I'm with Ben Franklin and Voltaire (also Blackstone) when it comes to the casual willingness by some to lock people up using the smoke=fire argument apparently big at UH Law awhile back...“that generous Maxim, that ’tis much more Prudence to acquit two Persons, tho’ actually guilty, than to pass Sentence of Condemnation on one that is virtuous and innocent." If you remove the absurd (and unconstitutional) pressure placed on those misdemeanor suspects all but forced to accept a guilty plea for lack of a cash bond, the numbers of "guilty" drop rather quickly.

Anonymous said...

As a prosecutor in this office I feel like the whole needing 100 new prosecutors thing is a giant red herring. Would it be nice if we had a reduced caseload? Sure. Have we lost more prosecutors over the last two years than Ogg is asking for now? Absolutely. It is miserable working at this office. I don't know anybody who isn't looking to quit. The idea that 25 new people would be hired directly into the felony trial bureau, and then likely promoted over people who have shown any sort of loyalty to this office, is sickening and shows the disconnect between this administration and its employees.

I can't speak for everybody, but I work incredibly hard and rarely if ever feel like I can't handle it. The problem isn't working too hard, it's that there is no reward for hard work. Senior felony prosecutors sit in "break spots" waiting to get enough trials for promotion while people with less than a year of experience get promoted to felony and put in trial heavy courts. Lateral hires get promoted even when they have a terrible reputation and/or lose trials that should have been easy wins. Instead of helping move people around to get them trials the felony trial bureau chief changes evals to say they don't try hard enough even when she has never personally met these people and clearly doesn't understand how unreasonable that commentary is.
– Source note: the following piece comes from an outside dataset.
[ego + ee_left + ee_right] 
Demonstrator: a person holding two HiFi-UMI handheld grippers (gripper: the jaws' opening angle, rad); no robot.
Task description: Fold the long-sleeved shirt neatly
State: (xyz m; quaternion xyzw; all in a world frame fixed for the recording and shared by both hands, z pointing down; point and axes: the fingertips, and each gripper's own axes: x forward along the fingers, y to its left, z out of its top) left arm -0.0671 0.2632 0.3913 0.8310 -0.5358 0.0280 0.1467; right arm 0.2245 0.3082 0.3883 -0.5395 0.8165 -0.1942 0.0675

If you can't treat your current employees like real human beings you don't have any right to ask for more people to treat poorly.

Anonymous said...

While I disagree and I do think we need more (competent) prosecutors... well, I can’t argue with this. “If you can't treat your current employees like real human beings you don't have any right to ask for more people to treat poorly.”

Damn. Spot on. But Ogg has repeatedly shown she has ZERO intention of handling the Musick issue. So nothing will change.